As stated by Google, the Sankey chart may be undergoing substantial revisions in future Google Charts releases.

For more information and installation instructions see the googleVis project site and Google documentation.

Session Info

R version 3.0.3 (2014-03-06)
Platform: x86_64-apple-darwin10.8.0 (64-bit)

locale:
[1] en_GB.UTF-8/en_GB.UTF-8/en_GB.UTF-8/C/en_GB.UTF-8/en_GB.UTF-8

attached base packages:
[1] stats graphics grDevices utils datasets  methods  
[7] base     

other attached packages:
[1] googleVis_0.5.0-4 igraph_0.7.0     

loaded via a namespace (and not attached):
[1] RJSONIO_1.0-3 tools_3.0.3 

25 comments :

Somewhere_In_The_Middle said...

The report windows just say SSL Protocol error :(

Markus Gesmann said...

I believe, this is a result of a security setting at your end. The googleVis charts are hosted on Dropbox and I am sure your proxy regards them as a potential threat.

D said...

I get this message trying to reproduce the plots: Error in plot(gvisSankey(UKvisits, from = "origin", to = "visit", weight = "weight", :
could not find function "gvisSankey"

Markus Gesmann said...

You have to install the developer version of googleVis first. Visit http://gitub.com/mages/googleVis for more details.

D said...

Thanks!

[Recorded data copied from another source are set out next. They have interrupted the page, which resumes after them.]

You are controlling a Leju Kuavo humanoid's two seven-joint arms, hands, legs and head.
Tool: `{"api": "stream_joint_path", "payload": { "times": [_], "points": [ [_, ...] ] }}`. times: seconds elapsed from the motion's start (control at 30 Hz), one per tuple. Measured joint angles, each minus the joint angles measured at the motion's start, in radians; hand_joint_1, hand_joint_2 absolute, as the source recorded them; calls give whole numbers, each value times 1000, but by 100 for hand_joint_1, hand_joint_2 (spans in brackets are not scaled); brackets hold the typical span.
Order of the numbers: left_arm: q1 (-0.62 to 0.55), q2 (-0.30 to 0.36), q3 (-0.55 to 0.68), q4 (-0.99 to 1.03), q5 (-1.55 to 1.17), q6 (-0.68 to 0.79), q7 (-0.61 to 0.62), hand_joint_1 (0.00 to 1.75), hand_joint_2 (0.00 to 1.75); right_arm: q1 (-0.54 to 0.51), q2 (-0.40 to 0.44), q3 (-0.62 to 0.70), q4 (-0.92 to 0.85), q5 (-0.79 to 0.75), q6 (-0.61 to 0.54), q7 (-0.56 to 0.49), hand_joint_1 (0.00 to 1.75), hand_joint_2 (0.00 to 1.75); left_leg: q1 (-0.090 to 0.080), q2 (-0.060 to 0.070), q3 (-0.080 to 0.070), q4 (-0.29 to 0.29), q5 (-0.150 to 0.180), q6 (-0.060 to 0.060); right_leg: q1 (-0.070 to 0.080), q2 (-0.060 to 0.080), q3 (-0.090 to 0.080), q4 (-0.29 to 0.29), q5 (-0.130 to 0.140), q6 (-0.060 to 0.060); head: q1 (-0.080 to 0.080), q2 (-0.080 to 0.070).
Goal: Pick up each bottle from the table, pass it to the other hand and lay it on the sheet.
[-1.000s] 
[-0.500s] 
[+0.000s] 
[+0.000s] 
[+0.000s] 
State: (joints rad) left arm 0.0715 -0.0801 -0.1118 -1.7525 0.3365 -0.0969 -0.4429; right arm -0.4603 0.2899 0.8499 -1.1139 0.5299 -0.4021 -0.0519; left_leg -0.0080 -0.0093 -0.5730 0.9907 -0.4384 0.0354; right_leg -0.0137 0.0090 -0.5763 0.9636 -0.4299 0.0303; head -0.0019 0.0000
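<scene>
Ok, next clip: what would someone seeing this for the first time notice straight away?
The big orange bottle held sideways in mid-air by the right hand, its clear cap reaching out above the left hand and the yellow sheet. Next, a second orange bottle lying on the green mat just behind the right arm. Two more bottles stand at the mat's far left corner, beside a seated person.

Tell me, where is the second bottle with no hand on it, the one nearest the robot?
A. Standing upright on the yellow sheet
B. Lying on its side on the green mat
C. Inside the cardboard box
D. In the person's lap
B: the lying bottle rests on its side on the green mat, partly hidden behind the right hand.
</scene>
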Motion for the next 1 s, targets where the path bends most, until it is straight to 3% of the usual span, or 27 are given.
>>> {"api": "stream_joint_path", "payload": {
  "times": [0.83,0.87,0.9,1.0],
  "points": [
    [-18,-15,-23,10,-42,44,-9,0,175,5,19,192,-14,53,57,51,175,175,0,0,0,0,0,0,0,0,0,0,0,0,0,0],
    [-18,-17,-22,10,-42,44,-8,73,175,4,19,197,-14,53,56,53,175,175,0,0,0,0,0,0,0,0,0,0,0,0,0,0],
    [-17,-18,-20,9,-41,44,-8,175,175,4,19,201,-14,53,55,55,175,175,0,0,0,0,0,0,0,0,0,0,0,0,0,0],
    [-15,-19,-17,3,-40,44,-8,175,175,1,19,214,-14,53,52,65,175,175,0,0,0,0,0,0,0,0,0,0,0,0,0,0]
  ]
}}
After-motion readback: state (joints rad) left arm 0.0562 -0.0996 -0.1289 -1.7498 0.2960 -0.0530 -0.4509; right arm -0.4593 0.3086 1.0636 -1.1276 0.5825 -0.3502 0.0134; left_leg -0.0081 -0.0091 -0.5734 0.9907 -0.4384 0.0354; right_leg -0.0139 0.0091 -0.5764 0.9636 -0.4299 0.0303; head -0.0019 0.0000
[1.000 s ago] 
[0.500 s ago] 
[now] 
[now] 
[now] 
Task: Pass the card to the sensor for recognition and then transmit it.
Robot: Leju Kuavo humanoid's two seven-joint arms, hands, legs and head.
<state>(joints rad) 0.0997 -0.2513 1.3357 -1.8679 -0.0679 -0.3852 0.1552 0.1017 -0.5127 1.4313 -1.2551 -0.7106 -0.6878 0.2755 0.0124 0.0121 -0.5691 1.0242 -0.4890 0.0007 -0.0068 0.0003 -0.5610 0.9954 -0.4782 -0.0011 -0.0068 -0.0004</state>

Really cool, now it works!

January Weiner said...

Just a minor thing -- I am the author of the riverplot package :-)

Anopheles said...

I got an error message to the code

Error in gvisSankey(UKvisits, from = "origin", to = "visit", weight = "weight", :

could not find function "gvisChart" :(

Markus Gesmann said...

Oops, I am really sorry about this, now corrected.

Markus Gesmann said...

Please send me more details by email, in particular the output of sessionInfo(). It appears that you didn't install googleVis correctly.

Anopheles said...

Hi Markus, Thanks for your help

sessionInfo()
R version 3.0.3 (2014-03-06)
Platform: x86_64-w64-mingw32/x64 (64-bit)

locale:
[1] LC_COLLATE=English_United States.1252 LC_CTYPE=English_United States.1252 LC_MONETARY=English_United States.1252
[4] LC_NUMERIC=C LC_TIME=English_United States.1252

attached base packages:
[1] stats graphics grDevices utils datasets methods base

other attached packages:
[1] rCharts_0.4.2 devtools_1.4.1 googleVis_0.5.0-4

loaded via a namespace (and not attached):
[1] coin_1.0-23 digest_0.6.4 evaluate_0.5.1 grid_3.0.3 httr_0.3 lattice_0.20-27 memoise_0.1
[8] modeltools_0.2-21 mvtnorm_0.9-9997 parallel_3.0.3 party_1.0-13 plyr_1.8.1 Rcpp_0.11.1 RCurl_1.95-4.1
[15] rJava_0.9-6 RJSONIO_1.0-3 rpart_4.1-5 sandwich_2.3-0 splines_3.0.3 stats4_3.0.3 stringr_0.6.2
[22] strucchange_1.5-0 survival_2.37-7 tools_3.0.3 whisker_0.3-2 yaml_2.1.11 zoo_1.7-11

aduncan5 said...

Hi, Markus. Great post. I'm trying to implement gvisSankey(). Just having trouble installing the dev version from your github repo. Getting the following error:

install_github("mages/googleVis")
Installing github repo(s) mages/googleVis/master from hadley
Downloading mages/googleVis.zip from https://github.com/hadley/mages/googleVis/archive/master.zip

Error: client error: (404) Not Found

Many thanks! -adam (p.s. please don't spend more than 1 minute thinking about this.)

Session info:
R version 3.0.2 (2013-09-25)
Platform: i386-w64-mingw32/i386 (32-bit)

locale:
[1] LC_COLLATE=English_United States.1252 LC_CTYPE=English_United States.1252
[3] LC_MONETARY=English_United States.1252 LC_NUMERIC=C
[5] LC_TIME=English_United States.1252

attached base packages:
[1] stats graphics grDevices utils datasets methods base

other attached packages:
[1] httpuv_1.2.1 Rcpp_0.11.0 shiny_0.8.0 knitr_1.5 RJSONIO_1.0-3 devtools_1.3

loaded via a namespace (and not attached):
[1] bitops_1.0-6 caTools_1.14 digest_0.6.3 evaluate_0.5 formatR_0.9
[6] grid_3.0.2 httr_0.2 lattice_0.20-23 memoise_0.1 parallel_3.0.2
[11] plyr_1.8 rCharts_0.4.1 RCurl_1.95-4.1 stringr_0.6.2 tools_3.0.2
[16] whisker_0.3-2 xtable_1.7-1 yaml_2.1.7

Markus Gesmann said...

It sounds to me like you are behind a firewall that is causing you the problem. You could try to download the source zip-archive and install the package manually, or alternatively install my pre-build binary version for Windows.
I hope this helps.

aduncan5 said...

That worked. Thanks, Markus. Much appreciated.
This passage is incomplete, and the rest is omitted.